Frequently Asked Questions

What's the difference between a chatbot and an AI agent?

A chatbot follows a script. It can only handle situations it's been explicitly programmed for — when it hits something outside that, it routes to a human or fails. An AI agent reads the situation, reasons through your policies, and acts. A chatbot tells a customer how to request a refund. An AI agent processes it. That difference in what actually happens at the end of the conversation is what makes the customer experience feel either resolved or frustrating.

What is an AI agent for customer service?

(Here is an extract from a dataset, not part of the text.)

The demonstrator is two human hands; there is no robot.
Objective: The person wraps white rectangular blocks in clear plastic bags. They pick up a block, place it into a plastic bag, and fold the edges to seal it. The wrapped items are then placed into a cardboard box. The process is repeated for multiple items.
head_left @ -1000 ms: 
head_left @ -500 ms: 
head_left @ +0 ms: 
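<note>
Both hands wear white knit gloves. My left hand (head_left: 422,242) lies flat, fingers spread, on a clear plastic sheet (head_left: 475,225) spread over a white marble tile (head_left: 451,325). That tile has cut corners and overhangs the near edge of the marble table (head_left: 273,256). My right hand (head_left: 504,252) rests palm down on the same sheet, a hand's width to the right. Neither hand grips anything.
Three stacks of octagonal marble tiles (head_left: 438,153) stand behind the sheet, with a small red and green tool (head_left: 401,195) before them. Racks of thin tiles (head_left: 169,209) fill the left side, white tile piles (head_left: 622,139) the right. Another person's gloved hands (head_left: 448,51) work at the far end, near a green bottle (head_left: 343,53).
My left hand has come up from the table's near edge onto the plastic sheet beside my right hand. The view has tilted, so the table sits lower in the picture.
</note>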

Software that handles customer inquiries end-to-end without a human — not by deflecting to articles, but by completing the actual task. Checking order status, processing a return, updating a shipping address, cancelling an order. Mim does this across chat, email, and messaging. When something genuinely needs a human, it escalates with the full conversation and customer context already loaded.

What does Mim actually do when a customer reaches out?

It reads the message, checks your knowledge base and policies, pulls relevant order or account data, decides what should happen, and does it. No keyword matching, no decision trees. If a customer says "my order hasn't arrived and I need it by Friday" — Mim checks the order status, understands the urgency, and responds with what's actually true and what options exist. If it can resolve it, it does. If it can't, it says so and hands off.

How is Mim different from Zendesk's Answer Bot or Intercom Fin?

Most AI tools in support are built to deflect — suggest an article, reduce ticket volume, hope the customer goes away. Mim is built to resolve — connect to your systems, complete the transaction, confirm it's done. It also lives inside Dixa's platform natively, so customer history, routing, and agent workspace are all the same whether Mim is handling the conversation or a human is. No seam between AI and human interactions.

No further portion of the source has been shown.